Exercise instructions:
Look through the data below for the line with "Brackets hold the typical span", and transcribe it exactly together with each line after it up to and including the line with "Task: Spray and". Give nothing else.
Material shown: Begin
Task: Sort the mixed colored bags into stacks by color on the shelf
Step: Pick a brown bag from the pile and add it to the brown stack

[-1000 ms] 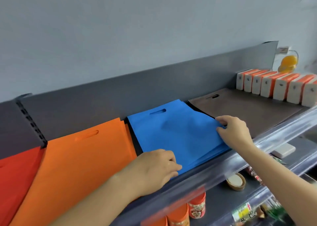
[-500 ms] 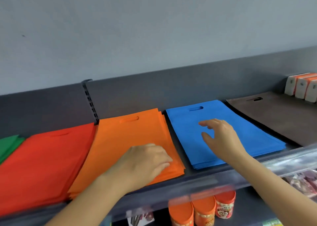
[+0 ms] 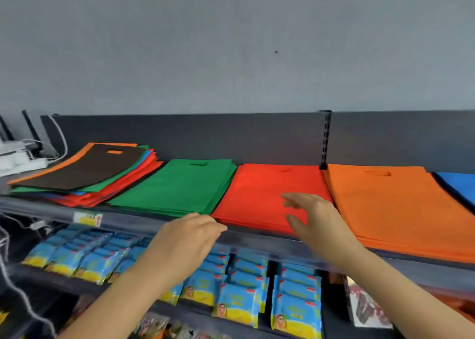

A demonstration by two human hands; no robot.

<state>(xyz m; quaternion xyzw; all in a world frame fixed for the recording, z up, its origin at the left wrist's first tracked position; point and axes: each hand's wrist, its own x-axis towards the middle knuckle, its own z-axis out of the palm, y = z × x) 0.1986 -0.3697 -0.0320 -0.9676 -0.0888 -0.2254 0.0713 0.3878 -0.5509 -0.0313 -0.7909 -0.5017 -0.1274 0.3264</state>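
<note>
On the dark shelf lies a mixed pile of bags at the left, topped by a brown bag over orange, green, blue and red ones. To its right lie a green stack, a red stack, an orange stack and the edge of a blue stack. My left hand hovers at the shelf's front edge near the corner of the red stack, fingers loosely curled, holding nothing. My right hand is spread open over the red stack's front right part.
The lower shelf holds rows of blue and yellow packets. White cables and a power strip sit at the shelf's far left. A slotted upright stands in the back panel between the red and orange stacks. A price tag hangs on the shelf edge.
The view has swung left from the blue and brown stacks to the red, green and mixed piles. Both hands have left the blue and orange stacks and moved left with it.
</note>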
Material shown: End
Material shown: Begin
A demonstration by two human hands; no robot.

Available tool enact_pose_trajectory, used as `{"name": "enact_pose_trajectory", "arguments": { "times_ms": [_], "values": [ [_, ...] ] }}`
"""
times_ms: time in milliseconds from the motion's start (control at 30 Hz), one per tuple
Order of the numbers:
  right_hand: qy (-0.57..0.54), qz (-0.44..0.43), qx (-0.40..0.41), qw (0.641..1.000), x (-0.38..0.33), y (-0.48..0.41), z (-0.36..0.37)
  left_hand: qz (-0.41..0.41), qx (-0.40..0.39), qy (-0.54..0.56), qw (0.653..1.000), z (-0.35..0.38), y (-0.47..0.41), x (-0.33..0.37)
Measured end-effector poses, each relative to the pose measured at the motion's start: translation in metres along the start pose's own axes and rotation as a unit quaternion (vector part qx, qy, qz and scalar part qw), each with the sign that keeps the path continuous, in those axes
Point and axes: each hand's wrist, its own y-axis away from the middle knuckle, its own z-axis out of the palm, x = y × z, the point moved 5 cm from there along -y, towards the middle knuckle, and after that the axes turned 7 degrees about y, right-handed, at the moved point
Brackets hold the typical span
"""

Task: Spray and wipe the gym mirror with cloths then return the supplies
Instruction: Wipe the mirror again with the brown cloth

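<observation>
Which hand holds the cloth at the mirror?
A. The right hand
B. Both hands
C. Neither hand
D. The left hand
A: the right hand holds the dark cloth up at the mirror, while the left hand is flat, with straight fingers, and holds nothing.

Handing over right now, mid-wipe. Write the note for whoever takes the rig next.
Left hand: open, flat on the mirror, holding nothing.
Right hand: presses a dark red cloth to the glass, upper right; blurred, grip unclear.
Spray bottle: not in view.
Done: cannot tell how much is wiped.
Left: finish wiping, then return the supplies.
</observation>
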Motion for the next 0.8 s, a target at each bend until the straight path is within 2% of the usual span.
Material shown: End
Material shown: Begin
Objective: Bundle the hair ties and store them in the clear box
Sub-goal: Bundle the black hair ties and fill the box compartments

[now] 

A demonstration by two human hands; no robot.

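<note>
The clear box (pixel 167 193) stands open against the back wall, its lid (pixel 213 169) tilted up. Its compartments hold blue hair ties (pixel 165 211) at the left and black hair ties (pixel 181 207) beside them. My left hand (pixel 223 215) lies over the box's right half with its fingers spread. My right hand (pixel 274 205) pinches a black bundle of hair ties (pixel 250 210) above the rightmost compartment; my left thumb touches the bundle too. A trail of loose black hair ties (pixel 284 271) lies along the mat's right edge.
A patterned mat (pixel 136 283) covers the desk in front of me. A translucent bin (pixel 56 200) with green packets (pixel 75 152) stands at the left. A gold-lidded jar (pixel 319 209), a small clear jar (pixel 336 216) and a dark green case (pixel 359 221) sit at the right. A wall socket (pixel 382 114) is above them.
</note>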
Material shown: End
Exercise result:
Brackets hold the typical span
"""

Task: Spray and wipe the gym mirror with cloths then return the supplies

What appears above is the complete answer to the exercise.